Cruzeiro | Interview | “The owls are not what they seem”
Cruizero was born in Galicia, Spain around 2019. The band survived and spent the time being very active. The result was a striking self-titled album composed on a verge of inventive doom, stoner and even space rock.
Cruzeiro is a quartet consisting of Beatriz Onyx (vocals), Gon B. (guitar), Rust (drums) and Raposa! (bass). It seems that only Beatriz and Gon have some musical background, but believe me or not, their album is a killer! It’s huge, it’s psychedelic, cosmic and heavy! Just as planned! We interviewed Onyx and Raposa! in order to learn more about the band.
What’s new in your camp?
Onyx: Hello Aleksey, hope you are ok in these crazy times we are living in.
Cruzeiro is currently playing our first album and finishing some details for a possible future split release on 7” or 10” with another Spanish band. We’re also writing new stuff for our next album. Our first record is having very good feedback, two years ago we couldn’t imagine the reaction we’re getting.
Is the material you are working on these days made in the same vein as your first album?
Onyx: It is possible, but I wish not to reveal too much… The essence of Cruzeiro is reflected in this new music, but we like to take risks as well. We still are finishing the outlining of the compositions. I could not give you a complete answer, but the idea is to continue the path we have already started.
You started the band three years ago, what was on your mind back then? What kind of ideas did you want to transfer through Cruzeiro?
Onyx: It all started as a meeting between friends to continue a proto project of what this band was years ago that didn’t come together on previous occasions. With my incorporation on the vocals and with the entry of Rust to play drums everything changed. From that moment onwards the commitment was totally fluid. It worked energetically because I think the four of us are involved in something that we enjoy on a personal and musical level, so strong ties between us had been forged. If I look back at those almost three years, the first thing that comes to my mind are mad rehearsal sessions bathed in liters of beer.
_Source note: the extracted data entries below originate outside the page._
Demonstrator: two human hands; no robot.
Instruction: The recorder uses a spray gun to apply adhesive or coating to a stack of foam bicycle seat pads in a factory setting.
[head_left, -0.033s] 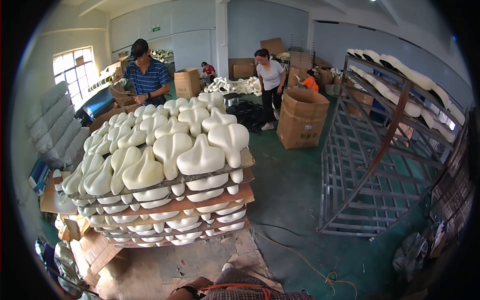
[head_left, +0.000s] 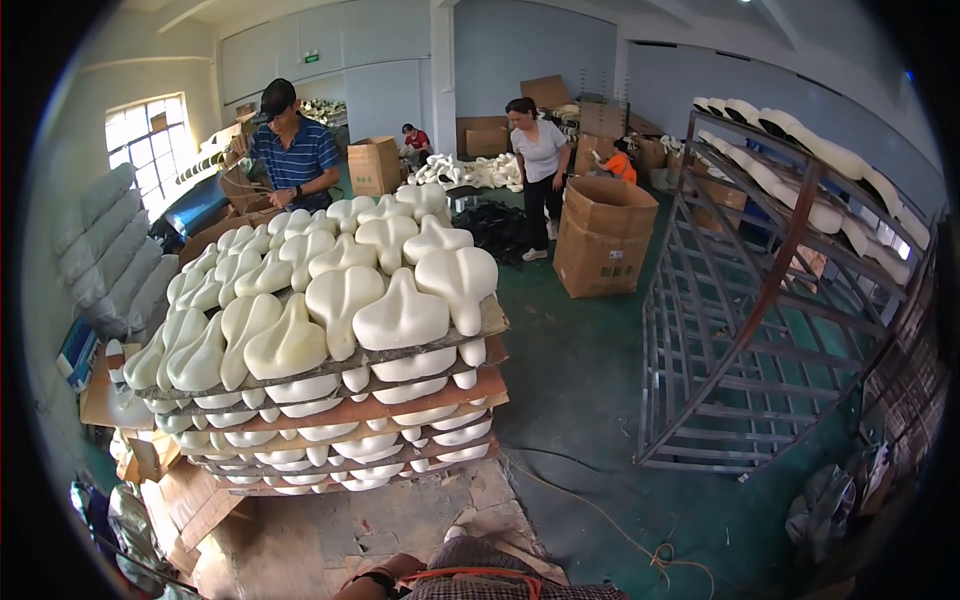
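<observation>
1. L hand [head_left: 405, 565]: at btm of view, just beside the plaid clothing [head_left: 466, 553]. Fingers mostly hidden, so can't tell if open, closed or gripping. Dark wristband [head_left: 376, 578] on that arm. R hand out of view.
2. Orange cord [head_left: 470, 571] crosses the clothing; pale shoe [head_left: 455, 533] pokes out past it.
3. Off-white saddle-shaped pads [head_left: 400, 320], well apart from L hand: rows of them cover the top board [head_left: 498, 320] from nr edge to far edge. Some jut over the nr edge; one sits by the nr R corner.
4. Lower boards [head_left: 430, 401] stacked under that, w/ more pads b/w; rounded ends show along nr edges.
5. To the R, metal rack [head_left: 700, 400], w/ long pale pieces [head_left: 788, 190] along its upper edge.
6. Co-worker in striped shirt [head_left: 310, 150] stands beyond top board's far edge; another in light top [head_left: 541, 150] is nr a tall open carton [head_left: 603, 240].
</observation>
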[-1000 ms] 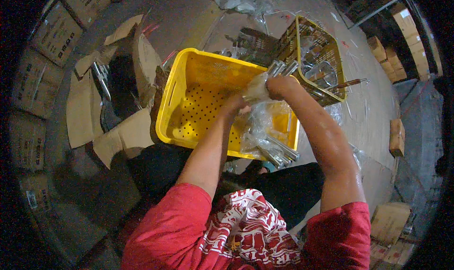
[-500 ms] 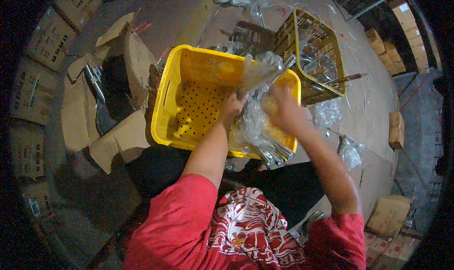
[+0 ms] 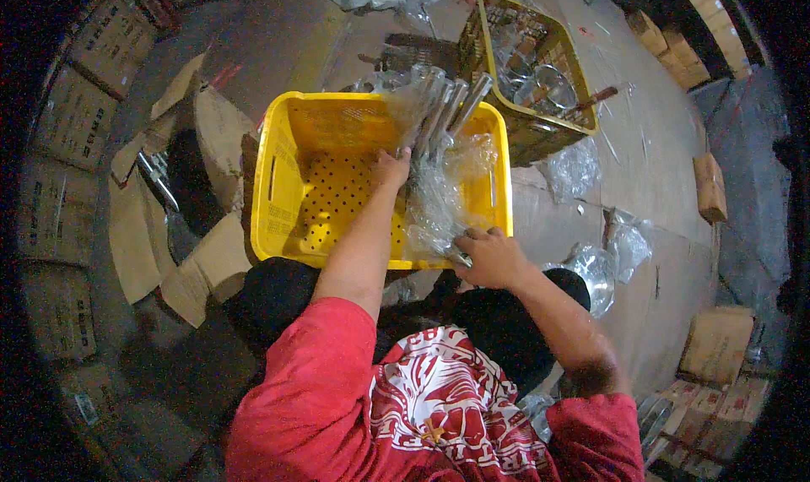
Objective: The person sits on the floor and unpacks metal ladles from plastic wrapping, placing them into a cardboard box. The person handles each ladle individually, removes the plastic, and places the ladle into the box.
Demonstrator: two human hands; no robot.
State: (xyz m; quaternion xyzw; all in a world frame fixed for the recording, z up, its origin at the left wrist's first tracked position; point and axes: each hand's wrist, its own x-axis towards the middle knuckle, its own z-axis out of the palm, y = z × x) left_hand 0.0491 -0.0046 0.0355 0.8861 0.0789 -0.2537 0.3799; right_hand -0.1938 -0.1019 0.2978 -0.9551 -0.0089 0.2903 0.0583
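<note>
Fingers (image 3: 469, 235) of the right hand (image 3: 496, 258), just right of the frame's centre, curl narrowly onto the lower end of the clear plastic wrap (image 3: 434, 199). Those of the left hand (image 3: 390, 171), near the middle, are partly hidden by the bundle; I cannot tell how tightly they close. Wrapped metal tubes (image 3: 471, 106) sit above centre, their long axis slanting up and rightward, bare ends pointing to the upper right. Beneath is a yellow crate (image 3: 329, 115); a darker crate (image 3: 531, 140) stands upper right, an open cardboard box (image 3: 221, 136) left.
</note>
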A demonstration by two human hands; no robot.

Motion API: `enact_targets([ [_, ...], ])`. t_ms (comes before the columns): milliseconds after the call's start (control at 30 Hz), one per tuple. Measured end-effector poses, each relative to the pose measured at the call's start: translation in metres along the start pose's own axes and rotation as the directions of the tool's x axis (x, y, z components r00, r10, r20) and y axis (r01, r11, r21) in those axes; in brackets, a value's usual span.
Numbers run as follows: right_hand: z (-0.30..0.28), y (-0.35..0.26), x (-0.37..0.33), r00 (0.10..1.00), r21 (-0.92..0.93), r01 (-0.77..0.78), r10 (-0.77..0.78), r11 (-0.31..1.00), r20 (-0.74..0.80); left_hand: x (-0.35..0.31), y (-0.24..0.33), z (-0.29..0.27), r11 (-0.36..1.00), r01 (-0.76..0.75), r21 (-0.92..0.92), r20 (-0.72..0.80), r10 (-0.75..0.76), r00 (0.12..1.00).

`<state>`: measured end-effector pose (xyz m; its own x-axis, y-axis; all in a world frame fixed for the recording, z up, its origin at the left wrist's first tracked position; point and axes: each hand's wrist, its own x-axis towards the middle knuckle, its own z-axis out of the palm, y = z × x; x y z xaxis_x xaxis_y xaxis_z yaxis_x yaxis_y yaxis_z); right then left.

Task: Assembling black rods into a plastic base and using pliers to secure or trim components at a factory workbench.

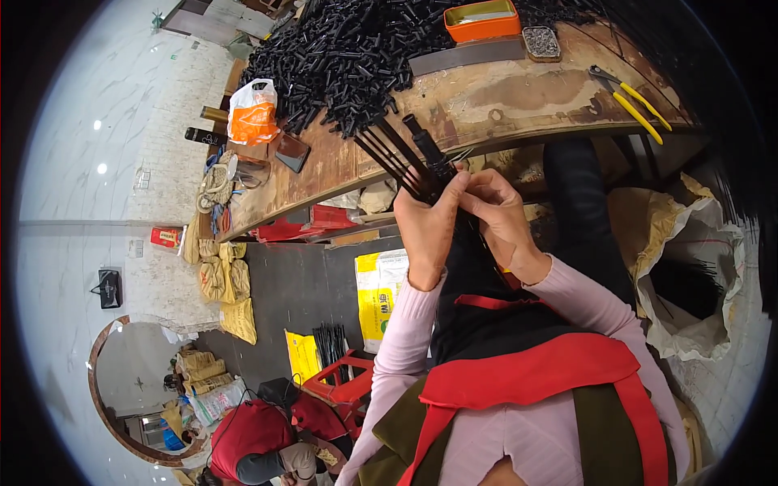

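Two hands, left hand (427, 231) and right hand (496, 212), closed together on one bundle of thin black rods (397, 155), at least four rods showing above the grip. Beyond the grip: one heap of short black tubes (340, 57), too many to count; one orange tray (483, 19); one small dish of metal bits (541, 42). Right of the grip: one pair of yellow-handled pliers (636, 101). Left of the grip: one orange-and-white bag (253, 112).
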<state>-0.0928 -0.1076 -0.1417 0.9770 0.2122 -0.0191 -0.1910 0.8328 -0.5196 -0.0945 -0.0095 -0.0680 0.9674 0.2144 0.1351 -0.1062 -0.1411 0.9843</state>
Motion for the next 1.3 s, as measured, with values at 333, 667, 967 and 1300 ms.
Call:
enact_targets([
  [333, -0.004, -0.003, 0.004, 0.997, 0.092, -0.001, 0.007, 0.996, -0.073, 0.003, -0.008, -0.003, 0.947, 0.133, -0.291, 0.104, -0.107, 0.989],
  [667, 0.005, 0.001, -0.01, 0.991, 0.001, 0.066, -0.065, 0.998, -0.119, 0.003, -0.004, -0.005, 0.982, 0.091, -0.164, 0.138, -0.069, 0.988],
  [967, -0.008, 0.0, -0.009, 0.994, -0.078, -0.097, 0.101, 0.992, 0.043, -0.007, 0.004, -0.007, 0.966, -0.093, 0.242, 0.174, 0.051, 0.983],
  [1300, -0.016, -0.001, -0.012, 0.903, 0.208, -0.384, 0.319, 0.9, 0.286, -0.019, 0.008, -0.005, 0.934, -0.198, 0.297, 0.142, 0.162, 0.976],
])
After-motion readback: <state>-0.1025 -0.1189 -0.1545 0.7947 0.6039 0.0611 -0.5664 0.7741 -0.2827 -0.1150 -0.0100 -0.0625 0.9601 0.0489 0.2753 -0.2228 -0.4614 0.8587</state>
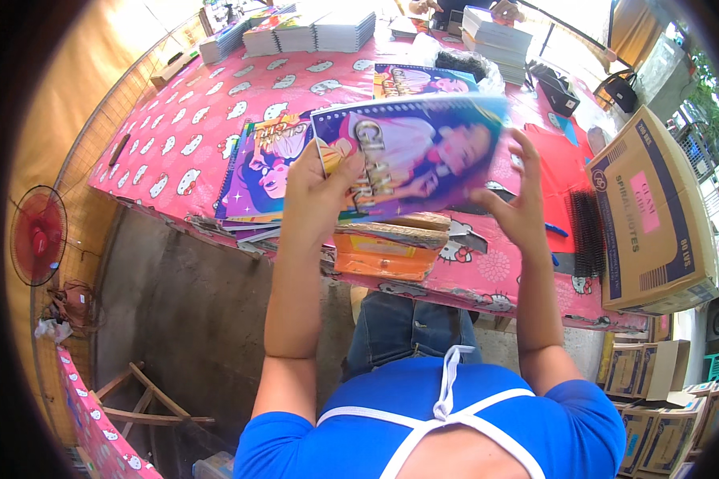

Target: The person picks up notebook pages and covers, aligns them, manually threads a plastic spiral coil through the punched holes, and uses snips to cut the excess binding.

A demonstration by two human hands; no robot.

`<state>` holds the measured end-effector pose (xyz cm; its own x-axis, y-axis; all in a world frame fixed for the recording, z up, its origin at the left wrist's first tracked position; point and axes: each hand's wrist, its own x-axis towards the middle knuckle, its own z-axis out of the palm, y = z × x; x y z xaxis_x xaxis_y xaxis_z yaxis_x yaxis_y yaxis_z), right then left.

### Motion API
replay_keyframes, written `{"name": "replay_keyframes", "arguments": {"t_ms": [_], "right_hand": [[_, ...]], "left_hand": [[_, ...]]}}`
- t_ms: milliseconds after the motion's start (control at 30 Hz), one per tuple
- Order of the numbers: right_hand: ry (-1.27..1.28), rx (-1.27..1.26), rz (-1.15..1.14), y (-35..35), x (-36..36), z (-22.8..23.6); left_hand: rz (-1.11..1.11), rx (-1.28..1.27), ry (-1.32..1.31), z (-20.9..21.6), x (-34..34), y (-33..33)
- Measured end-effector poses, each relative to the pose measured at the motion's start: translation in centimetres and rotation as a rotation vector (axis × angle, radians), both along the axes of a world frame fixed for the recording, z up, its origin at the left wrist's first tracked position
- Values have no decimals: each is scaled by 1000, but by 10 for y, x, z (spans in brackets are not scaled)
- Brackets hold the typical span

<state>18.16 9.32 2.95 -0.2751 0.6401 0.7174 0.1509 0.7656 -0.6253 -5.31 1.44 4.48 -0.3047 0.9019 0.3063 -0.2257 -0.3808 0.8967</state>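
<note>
My left hand is closed on the left end of a spiral notebook, its thumb over the cover. The notebook has a purple cover with a drawn figure and is tilted above the table, slightly blurred. By its right edge, my right hand is open, thumb and fingers apart; whether it touches the notebook I cannot tell. Similar notebooks lie in a pile left of my left hand. Another notebook lies behind the held one. Below is an orange-fronted block with worn brown edges.
The pink patterned table holds notebook stacks at the back. Another person's hand is above a book stack. On the right are a red sheet, black spiral coils, a blue pen and a cardboard box.
</note>
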Motion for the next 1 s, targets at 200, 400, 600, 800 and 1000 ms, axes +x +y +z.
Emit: {"name": "replay_keyframes", "arguments": {"t_ms": [200, 400, 600, 800, 1000], "right_hand": [[154, -441, 184, -23, 29, -54], [-407, -367, 81, -39, 23, -110], [-101, -268, 48, -83, 5, -104], [-421, -99, -654, 70, 157, -92], [-1024, -471, -991, 137, 228, -102]], "left_hand": [[72, 123, 244, 9, 8, -17], [265, 65, 268, -36, 2, -18], [311, -176, 96, -69, 16, -33], [573, 198, 370, -37, 33, -34], [695, 173, 1354, -9, 93, -28]]}}
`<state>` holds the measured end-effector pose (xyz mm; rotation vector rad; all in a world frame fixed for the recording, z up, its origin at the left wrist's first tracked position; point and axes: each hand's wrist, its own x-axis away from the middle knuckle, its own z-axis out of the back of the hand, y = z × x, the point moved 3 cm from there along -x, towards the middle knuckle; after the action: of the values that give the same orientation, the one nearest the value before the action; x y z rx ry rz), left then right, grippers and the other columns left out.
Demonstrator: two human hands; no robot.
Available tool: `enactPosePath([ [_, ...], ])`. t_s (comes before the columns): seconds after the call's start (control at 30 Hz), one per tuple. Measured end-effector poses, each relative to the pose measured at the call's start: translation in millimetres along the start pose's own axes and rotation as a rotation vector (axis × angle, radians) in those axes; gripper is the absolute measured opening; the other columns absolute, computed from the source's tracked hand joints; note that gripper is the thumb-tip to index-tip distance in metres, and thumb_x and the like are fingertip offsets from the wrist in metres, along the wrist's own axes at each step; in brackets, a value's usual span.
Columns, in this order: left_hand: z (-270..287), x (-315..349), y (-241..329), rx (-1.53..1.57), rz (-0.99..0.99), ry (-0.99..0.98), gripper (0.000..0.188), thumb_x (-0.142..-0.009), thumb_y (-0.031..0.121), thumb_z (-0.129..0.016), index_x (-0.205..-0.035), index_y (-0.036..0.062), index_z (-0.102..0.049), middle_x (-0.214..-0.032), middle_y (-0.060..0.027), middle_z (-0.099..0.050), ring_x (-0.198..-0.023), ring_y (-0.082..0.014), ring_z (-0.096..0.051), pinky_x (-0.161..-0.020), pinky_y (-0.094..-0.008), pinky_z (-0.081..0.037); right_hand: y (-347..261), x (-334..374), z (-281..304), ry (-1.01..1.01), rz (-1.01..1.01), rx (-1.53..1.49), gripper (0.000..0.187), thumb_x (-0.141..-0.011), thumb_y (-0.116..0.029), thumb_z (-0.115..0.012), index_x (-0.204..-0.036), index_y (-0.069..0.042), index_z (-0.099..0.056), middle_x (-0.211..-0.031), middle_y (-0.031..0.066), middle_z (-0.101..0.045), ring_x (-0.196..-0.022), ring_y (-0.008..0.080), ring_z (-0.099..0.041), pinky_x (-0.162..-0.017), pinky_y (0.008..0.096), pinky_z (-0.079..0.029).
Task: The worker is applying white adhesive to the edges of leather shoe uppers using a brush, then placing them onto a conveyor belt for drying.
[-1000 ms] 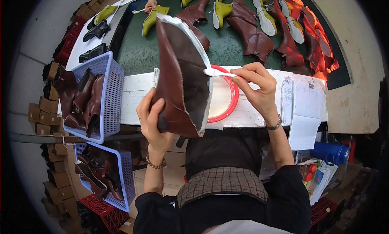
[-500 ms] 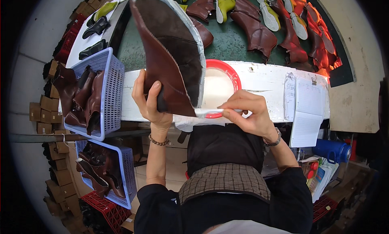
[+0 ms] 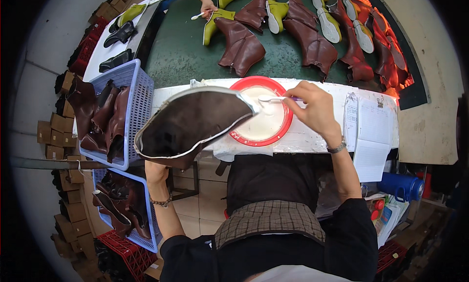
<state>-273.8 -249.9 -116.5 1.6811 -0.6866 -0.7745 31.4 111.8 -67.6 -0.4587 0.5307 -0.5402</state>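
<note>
My left hand supports a brown leather boot upper from below, its fingers mostly hidden behind the leather. The upper tilts with its dark lining facing up, and white liquid coats its rim. Between the thumb and fingers of my right hand is a slim toothbrush-like brush. Its white-coated end is over or in the thick white liquid of a red-rimmed bowl. One tip of the upper overlaps the bowl's left part in view.
Brown uppers and lime-green boots lie on the dark green belt. Across it, a person's hand holds a white-tipped brush. A blue basket of uppers stands left; an open notebook is at right.
The boot upper has swung down and left, its opening turned upward. My right hand has moved the brush from the upper's edge to the bowl. Another person's hands have appeared across the belt.
</note>
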Motion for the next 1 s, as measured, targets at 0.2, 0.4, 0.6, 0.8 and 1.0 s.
enactPosePath([
  [0.2, -37.0, -3.3, -13.4, 0.374, 0.151, 0.091, 0.08, -0.077, 0.006, -0.088, -0.147, 0.0037, -0.05, -0.135, -0.0108, -0.065, -0.115, -0.0276, -0.068, -0.097, -0.0394, -0.058, -34.2, -18.9, 15.5, 0.112, 0.278, -0.358, 0.018, -0.082, -0.009, -0.083, -0.099, -0.01, -0.08, -0.089, 0.0029, -0.071, -0.082, 0.0179, -0.066, -0.077, 0.0315, -0.045],
  [0.4, -20.3, -6.3, -14.1, 0.502, 0.014, -0.094, 0.06, -0.088, 0.013, -0.08, -0.143, 0.0057, -0.055, -0.137, -0.0119, -0.064, -0.119, -0.0275, -0.066, -0.101, -0.0443, -0.057, -20.0, 1.8, 22.9, 0.076, 0.187, -0.369, 0.013, -0.086, -0.01, -0.08, -0.099, -0.01, -0.079, -0.087, 0.0003, -0.07, -0.083, 0.0167, -0.065, -0.081, 0.0327, -0.04],
  [0.6, -67.6, -12.4, -16.9, 0.43, 0.211, -0.121, 0.062, -0.093, 0.017, -0.075, -0.148, 0.0022, -0.05, -0.144, -0.0129, -0.058, -0.127, -0.0266, -0.06, -0.108, -0.0425, -0.052, -29.6, -15.2, 20.4, 0.1, 0.265, -0.341, 0.013, -0.087, -0.011, -0.079, -0.1, -0.011, -0.08, -0.088, 0.0, -0.07, -0.083, 0.015, -0.064, -0.083, 0.0322, -0.039],
  [0.8, -98.5, -10.9, -25.3, 0.473, 0.392, -0.181, 0.083, -0.077, 0.008, -0.087, -0.15, -0.0004, -0.047, -0.146, -0.0144, -0.058, -0.131, -0.026, -0.059, -0.11, -0.0419, -0.049, -45.4, -39.3, 27.8, 0.015, 0.373, -0.343, 0.015, -0.085, -0.01, -0.081, -0.099, -0.011, -0.081, -0.089, 0.0009, -0.071, -0.085, 0.0153, -0.065, -0.085, 0.0314, -0.04],
  [1.0, -109.3, -2.5, -38.4, 0.36, 0.683, -0.173, 0.061, -0.068, -0.013, -0.064, -0.129, -0.0071, -0.061, -0.1, -0.0152, -0.073, -0.069, -0.0171, -0.07, -0.046, -0.0245, -0.048, -59.2, -58.7, 29.9, -0.075, 0.533, -0.314, 0.015, -0.083, -0.013, -0.083, -0.098, -0.014, -0.082, -0.087, -0.0003, -0.068, -0.082, 0.0158, -0.062, -0.083, 0.033, -0.038],
])
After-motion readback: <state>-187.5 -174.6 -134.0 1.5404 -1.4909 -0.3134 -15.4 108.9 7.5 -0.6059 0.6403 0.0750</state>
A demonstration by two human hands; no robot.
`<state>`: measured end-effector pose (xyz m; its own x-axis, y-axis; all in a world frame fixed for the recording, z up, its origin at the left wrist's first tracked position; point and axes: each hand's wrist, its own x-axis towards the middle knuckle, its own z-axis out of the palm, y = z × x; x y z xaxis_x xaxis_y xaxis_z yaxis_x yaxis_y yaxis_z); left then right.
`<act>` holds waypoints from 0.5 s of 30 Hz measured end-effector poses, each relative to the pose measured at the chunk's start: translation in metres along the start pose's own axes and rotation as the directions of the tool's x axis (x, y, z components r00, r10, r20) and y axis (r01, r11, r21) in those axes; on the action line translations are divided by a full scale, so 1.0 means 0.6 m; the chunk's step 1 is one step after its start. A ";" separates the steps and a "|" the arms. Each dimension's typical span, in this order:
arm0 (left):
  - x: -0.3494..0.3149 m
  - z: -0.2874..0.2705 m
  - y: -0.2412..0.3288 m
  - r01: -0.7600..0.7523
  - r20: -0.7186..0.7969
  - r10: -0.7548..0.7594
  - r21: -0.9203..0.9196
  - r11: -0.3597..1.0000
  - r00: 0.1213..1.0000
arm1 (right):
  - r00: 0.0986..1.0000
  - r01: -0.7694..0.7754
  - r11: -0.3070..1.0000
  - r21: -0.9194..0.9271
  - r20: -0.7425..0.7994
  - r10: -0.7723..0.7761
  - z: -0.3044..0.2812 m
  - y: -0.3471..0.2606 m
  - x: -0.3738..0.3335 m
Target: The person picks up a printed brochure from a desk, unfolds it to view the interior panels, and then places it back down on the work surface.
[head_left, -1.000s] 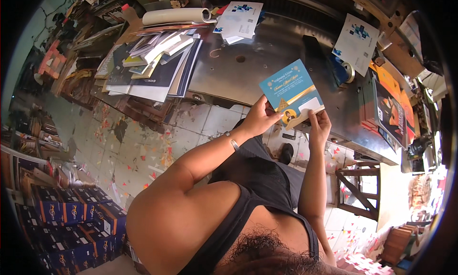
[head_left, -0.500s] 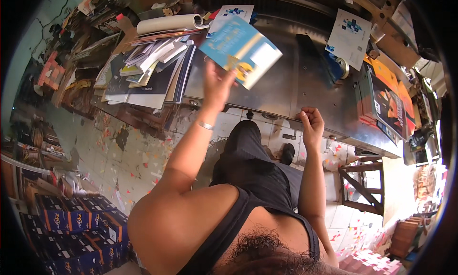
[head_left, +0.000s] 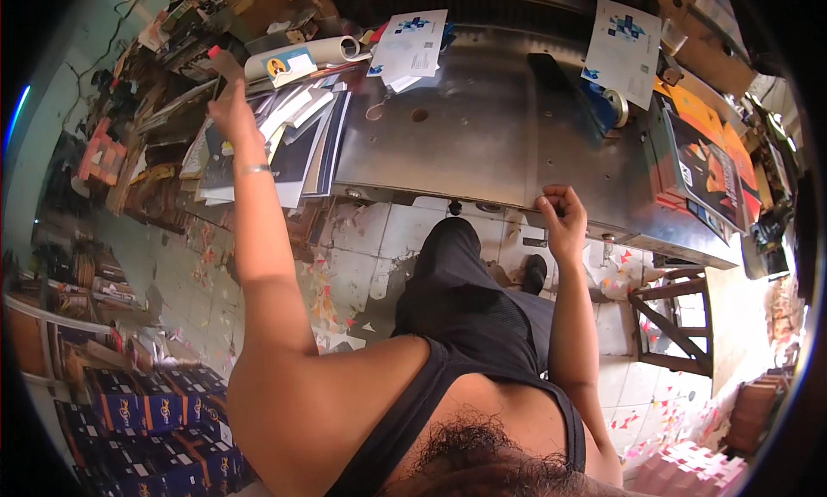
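My left hand (head_left: 231, 116) is stretched out over the far left end of the table, beside a pile of papers and booklets (head_left: 258, 161). Its fingers look apart, though slightly blurred, and I see nothing held in them. Just right of it, a blue and white booklet (head_left: 297, 64) with a yellow round picture lies against a rolled white sheet (head_left: 332, 51); part of the booklet is hidden. At the table's front edge my right hand (head_left: 564, 223) is loosely curled, thumb against forefinger, with nothing visible between them.
The metal table (head_left: 482, 127) carries a white printed sheet (head_left: 412, 45), another sheet (head_left: 622, 53), a tape roll (head_left: 614, 109) and a booklet stack (head_left: 706, 170) at right. Blue boxes (head_left: 129, 411) stand lower left; a wooden stool (head_left: 672, 325) is at right. Paper scraps litter the floor.
My left hand has swung left from above the table's middle to its far left end. The blue booklet it held now lies by the rolled sheet. My right hand has hardly moved.
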<state>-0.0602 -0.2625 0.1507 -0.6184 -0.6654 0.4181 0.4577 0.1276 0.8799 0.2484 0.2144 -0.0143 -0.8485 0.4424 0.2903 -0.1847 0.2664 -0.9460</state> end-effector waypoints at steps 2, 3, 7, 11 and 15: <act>-0.018 -0.004 -0.005 -0.042 0.018 0.044 -0.093 0.995 0.999 | 1.000 -0.006 1.000 -0.003 -0.007 0.006 0.001 0.003 0.001; -0.045 -0.012 0.013 -0.081 0.019 0.086 -0.180 0.980 0.996 | 1.000 -0.010 1.000 -0.007 0.001 0.010 0.002 0.003 0.000; -0.108 -0.012 0.114 -0.245 0.076 0.270 -0.242 0.939 0.960 | 1.000 -0.022 1.000 -0.021 0.019 0.022 -0.005 0.003 0.004; -0.142 -0.015 0.257 -0.396 0.083 0.485 -0.467 0.791 0.871 | 0.996 -0.057 0.998 0.032 0.064 0.055 -0.014 -0.003 0.009; -0.086 -0.091 0.363 -0.411 0.239 0.893 -0.821 0.396 0.382 | 0.989 -0.086 0.994 0.064 0.123 0.078 -0.018 -0.008 0.009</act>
<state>0.1061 -0.2406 0.3084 0.0198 0.0354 0.9992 0.9599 -0.2801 -0.0091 0.2497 0.2248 -0.0067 -0.9149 0.3529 0.1958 -0.1422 0.1720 -0.9748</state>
As for our imagination in regards to capturing what we want to convey, let’s say that it is a blank book in which what keeps us motivated or what we are living at that very moment is captured. There isn’t a particular theme that feels like an obligation to write about. Also, although the lyrics have a certain sci-fi content and imagined scenarios, there is always a more intimate and personal message in the background of this all.
I’ve checked your first demo. There are just two songs, but each song has its own history. First of all, what can you tell about ‘Al Quibla’? I’ve found that it’s the name of some huge container ship. You use Arabic letters on the album’s cover, and ‘Al-Quibla’ is an Arabic word. What connects you with this Eastern culture?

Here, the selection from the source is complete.